Less eager to talk to her than I had been to speak to my father, I tossed my coat on the couch and then followed it down. It was too much effort to keep upright if I had to have a conversation with her.
Closing my eyes, I lay back and spread out on the cool black leather before answering the call. My mother didn’t greet me or wait for me to say anything before she, too, started giving me an earful.
“Winston, I’ve spoken with your father and I’m afraid I have to intervene. There are important connections to be made at tonight’s dinner party. Your attendance is vital and compulsory. It is simply not possible for you to stay in this weekend.”
Biting back another sigh, I screwed my eyes shut even tighter and let my mother continue to berate me. I didn’t have to listen to know what she was saying. It was always the same damn thing and there was no point in trying to interrupt her when she got like this. It didn’t matter how many times I’d heard it all before; she was going to make me sit through it again.
My parents weren’t exactly the ordinary garden-variety parental unit who showered their only child with love and attention. Sometimes I wasn’t even sure they saw a person when they looked at me. I was about ninety-eight percent sure they only saw an heir to the throne of what my father had accurately referred to as the “Price Empire.”
I wasn’t feeling sorry for myself or sulking; that wasn’t why I was in a bad mood. I knew damn well how fortunate I was and how lucky I was to have been born into this life.
My mood stemmed from something much more serious than the brooding of a spoiled child, and every conversation I’d had with my parents over the last few months had only served to bring it to the forefront of my mind once more.

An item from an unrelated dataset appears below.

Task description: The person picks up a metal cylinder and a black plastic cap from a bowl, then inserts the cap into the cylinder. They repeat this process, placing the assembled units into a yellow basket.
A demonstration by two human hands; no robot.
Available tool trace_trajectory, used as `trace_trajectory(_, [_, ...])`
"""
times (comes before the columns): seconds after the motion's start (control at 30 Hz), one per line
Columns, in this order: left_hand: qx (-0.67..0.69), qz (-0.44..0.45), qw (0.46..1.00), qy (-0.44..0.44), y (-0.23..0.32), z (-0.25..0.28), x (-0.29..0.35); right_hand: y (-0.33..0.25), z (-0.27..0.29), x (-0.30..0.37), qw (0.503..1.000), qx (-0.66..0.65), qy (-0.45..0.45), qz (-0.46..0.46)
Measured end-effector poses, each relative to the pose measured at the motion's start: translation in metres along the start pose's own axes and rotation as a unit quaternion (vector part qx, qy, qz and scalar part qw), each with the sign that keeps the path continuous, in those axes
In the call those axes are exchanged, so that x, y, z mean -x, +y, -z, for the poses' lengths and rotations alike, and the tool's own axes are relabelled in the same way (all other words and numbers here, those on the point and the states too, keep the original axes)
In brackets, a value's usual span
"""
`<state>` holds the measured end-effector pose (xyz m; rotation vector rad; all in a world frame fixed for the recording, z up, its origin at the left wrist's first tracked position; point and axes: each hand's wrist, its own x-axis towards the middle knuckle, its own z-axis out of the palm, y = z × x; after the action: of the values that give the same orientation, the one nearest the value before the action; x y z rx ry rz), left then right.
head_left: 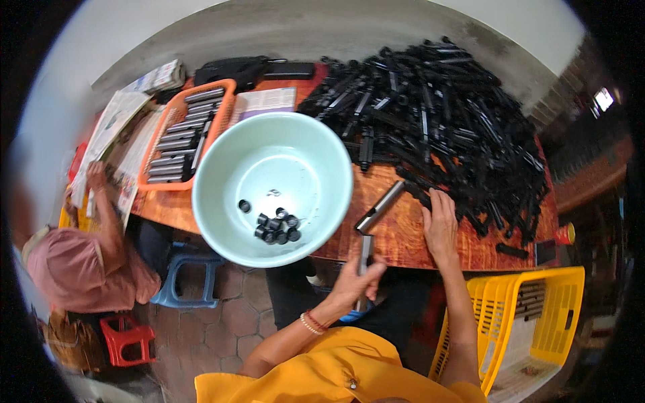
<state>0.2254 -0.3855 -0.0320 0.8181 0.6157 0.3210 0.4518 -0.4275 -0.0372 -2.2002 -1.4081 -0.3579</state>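
My left hand (pixel 355 285) is closed around a grey metal tube (pixel 365 250), which points up over the table's near edge. My right hand (pixel 441 225) rests at the near side of the pile, thumb and fingers around the black end (pixel 418 194) of another part. That part's silver metal tube (pixel 381 206) slants across the wooden tabletop, its lower end close to the tube in my left hand. Beside my left hand stands a wide pale-green basin (pixel 208 195) with several short black caps (pixel 270 235) at its bottom.
A large pile of black parts (pixel 430 114) covers the table's (pixel 396 245) right side. An orange basket (pixel 149 161) holds several metal tubes. Yellow crates (pixel 494 322) stand at my right. On the left another person (pixel 80 269) sits by newspapers, near blue (pixel 188 285) and red (pixel 127 339) stools.
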Motion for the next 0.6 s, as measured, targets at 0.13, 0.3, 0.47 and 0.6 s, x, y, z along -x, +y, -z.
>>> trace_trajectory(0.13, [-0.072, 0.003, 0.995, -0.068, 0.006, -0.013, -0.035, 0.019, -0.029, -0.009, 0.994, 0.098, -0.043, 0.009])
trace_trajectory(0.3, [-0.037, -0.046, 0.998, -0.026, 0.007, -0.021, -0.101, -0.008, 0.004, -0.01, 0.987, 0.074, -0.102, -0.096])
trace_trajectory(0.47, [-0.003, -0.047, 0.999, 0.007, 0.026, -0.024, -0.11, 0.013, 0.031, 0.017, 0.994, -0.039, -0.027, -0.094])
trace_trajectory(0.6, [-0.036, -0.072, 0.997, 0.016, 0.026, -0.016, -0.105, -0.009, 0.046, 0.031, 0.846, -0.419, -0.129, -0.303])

The Prices had more money than they would have been able to spend in a hundred lifetimes.
They were many things, but immortal wasn’t one of them. We didn’t need more money. Yet, with more money than they or even any offspring I might eventually have could ever hope to spend, they insisted on doing nothing but furthering the family’s interests at every turn.
It all just seemed so artificial to me these days. It was always the same people, the same boring conversations about real estate, money, luxury vacations and all that jazz.
For all the power in any of those rooms with all that old money, I could never understand why none of them did anything that made a damn bit of difference to anyone other than themselves. They attended the charity galas and donated tons of money to the causes, sure, but that wasn’t so much to support it as it was to be seen at the galas. The money they threw at those causes meant nothing to them, was nothing.
I, on the other hand, had plans that just might actually make a difference, but I hadn’t been able to put them into action yet.
The mention of Cecelia’s name while Mom talked pulled me briefly from my thoughts, but it was only my mother reminding me I didn’t need to look for a date for tomorrow night, so I tuned out again.
Cecelia was a nice enough girl, but I had no interest in her.
She was beautiful, I had to give her that, but she did nothing for me. Long blond hair and bright blue eyes had earned her the Barbie doll nickname I secretly called her.
Cecelia was rich, used to navigating the world as I knew it, and our parents were eager to cement the business relations between our companies.
Naturally, all this meant that Cecelia and I were expected to get married. I nearly snorted out loud at the thought. There was no way that was happening, but my mother was persistent. “She’s perfect for you, Winston. This is important to us.”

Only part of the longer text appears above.